Temps de lecture : 7 min

à propos du contributeur

so press
Rédaction SoPress

Avec SoPress, la Macif a pour ambition de raconter le quotidien sans filtre.

Des motivations diverses

Une maison, un jardin, la tranquillité. Qui n’en rêverait pas ? Si la ville reste le lieu des opportunités professionnelles, la campagne attire. Selon une étude de Plateforme d’observation des projets et stratégies urbaines (POPSU), 18 % des déménagements réalisés chaque année se font vers des communes rurales (moins de 2 000 habitants), auxquels s’ajoutent 19 % pour les villes en dessous de 20 000 habitants, des chiffres en légère hausse chaque année. Mais cette enquête souligne aussi que tout le monde ne se met pas au vert pour les mêmes raisons. En recherche d’un mode de vie alternatif, ou simplement moins cher, d’un lien à la terre ou de plus de tranquillité grâce au télétravail, les profils néoruraux sont multiples. Selon la géographe ruraliste Claire Delfosse, il faut également noter que « les trajectoires de vie ne sont pas fixes : on peut partir vivre en ville et en revenir, ou inversement ».
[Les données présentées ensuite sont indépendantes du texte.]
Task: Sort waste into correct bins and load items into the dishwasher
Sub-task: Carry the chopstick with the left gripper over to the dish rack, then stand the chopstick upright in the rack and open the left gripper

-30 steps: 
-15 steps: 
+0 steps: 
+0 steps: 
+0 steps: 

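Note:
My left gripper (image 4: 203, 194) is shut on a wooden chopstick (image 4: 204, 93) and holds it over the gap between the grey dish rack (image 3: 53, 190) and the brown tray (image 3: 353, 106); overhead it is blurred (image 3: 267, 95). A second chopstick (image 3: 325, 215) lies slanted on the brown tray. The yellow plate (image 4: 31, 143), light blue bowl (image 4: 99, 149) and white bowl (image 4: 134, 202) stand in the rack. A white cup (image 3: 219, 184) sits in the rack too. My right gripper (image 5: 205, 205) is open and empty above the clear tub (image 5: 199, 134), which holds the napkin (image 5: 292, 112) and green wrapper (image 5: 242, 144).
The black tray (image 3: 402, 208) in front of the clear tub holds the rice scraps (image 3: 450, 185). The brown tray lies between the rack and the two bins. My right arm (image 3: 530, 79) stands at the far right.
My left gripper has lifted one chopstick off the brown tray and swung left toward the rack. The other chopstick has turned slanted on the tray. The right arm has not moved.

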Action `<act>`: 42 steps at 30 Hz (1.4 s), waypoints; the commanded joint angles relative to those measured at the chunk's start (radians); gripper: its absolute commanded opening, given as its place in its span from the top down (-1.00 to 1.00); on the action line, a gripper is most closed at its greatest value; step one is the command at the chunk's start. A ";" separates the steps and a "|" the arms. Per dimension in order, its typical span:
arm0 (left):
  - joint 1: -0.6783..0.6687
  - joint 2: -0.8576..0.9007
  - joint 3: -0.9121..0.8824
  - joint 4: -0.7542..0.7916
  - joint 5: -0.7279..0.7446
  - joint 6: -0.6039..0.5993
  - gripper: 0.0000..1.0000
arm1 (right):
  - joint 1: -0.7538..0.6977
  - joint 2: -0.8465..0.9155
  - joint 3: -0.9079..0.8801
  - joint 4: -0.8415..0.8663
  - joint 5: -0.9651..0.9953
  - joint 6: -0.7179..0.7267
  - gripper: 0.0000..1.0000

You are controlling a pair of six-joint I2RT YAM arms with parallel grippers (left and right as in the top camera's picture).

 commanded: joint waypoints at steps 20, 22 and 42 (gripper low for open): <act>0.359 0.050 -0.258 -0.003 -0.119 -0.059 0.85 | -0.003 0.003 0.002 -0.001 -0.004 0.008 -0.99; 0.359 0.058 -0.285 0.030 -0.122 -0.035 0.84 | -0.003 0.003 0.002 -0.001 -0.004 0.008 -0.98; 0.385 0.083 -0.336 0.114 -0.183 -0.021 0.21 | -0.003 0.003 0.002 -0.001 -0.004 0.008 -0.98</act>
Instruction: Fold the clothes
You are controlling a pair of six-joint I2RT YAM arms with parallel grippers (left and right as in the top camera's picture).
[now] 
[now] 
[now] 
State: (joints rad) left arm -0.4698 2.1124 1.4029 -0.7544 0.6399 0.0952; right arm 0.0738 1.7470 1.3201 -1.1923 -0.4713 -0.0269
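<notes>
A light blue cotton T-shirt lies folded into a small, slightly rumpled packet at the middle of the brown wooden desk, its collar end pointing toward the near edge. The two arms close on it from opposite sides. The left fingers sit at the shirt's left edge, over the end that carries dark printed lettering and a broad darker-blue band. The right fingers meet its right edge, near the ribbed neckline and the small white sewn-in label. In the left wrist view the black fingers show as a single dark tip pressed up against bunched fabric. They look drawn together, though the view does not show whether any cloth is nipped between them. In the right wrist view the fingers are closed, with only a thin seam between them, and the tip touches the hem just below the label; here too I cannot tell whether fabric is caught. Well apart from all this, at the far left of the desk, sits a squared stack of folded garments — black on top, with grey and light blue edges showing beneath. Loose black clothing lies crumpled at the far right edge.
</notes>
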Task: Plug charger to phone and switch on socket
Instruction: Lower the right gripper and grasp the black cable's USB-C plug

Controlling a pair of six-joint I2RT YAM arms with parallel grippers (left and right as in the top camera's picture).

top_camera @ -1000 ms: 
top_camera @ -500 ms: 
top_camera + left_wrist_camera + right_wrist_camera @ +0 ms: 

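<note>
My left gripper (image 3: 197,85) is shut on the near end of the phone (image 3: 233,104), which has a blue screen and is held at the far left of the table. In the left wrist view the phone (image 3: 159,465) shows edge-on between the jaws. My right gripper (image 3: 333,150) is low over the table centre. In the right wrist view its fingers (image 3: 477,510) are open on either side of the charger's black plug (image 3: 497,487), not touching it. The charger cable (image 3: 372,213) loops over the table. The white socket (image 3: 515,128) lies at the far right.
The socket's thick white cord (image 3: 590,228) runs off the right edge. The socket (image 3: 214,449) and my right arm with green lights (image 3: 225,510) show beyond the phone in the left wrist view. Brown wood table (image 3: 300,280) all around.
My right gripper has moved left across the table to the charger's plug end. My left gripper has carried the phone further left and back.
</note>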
Une meilleure qualité de vie ?

Un critère domine les autres lorsqu’il s’agit de s’installer en milieu rural : la qualité de vie. Encore faut-il savoir ce que l’on entend par là. Ainsi, Léonor, professeure de chant au Conservatoire de Nantes, a choisi de s’installer quelque vingt kilomètres plus loin au Loroux-Bottereau et ses 8000 habitants avant tout pour y trouver la maison de ses rêves. « Je suis toujours une amoureuse de Nantes, explique-t-elle. Mais après avoir pris goût au jardinage pendant le confinement, et pour avoir de la place pour moi, mes deux enfants, mon nouveau conjoint, et sans trop gêner le voisinage puisque nous sommes tous deux musiciens, et surtout à un prix abordable, nous avons vite réalisé que la maison parfaite ne pouvait se trouver qu’à la campagne. »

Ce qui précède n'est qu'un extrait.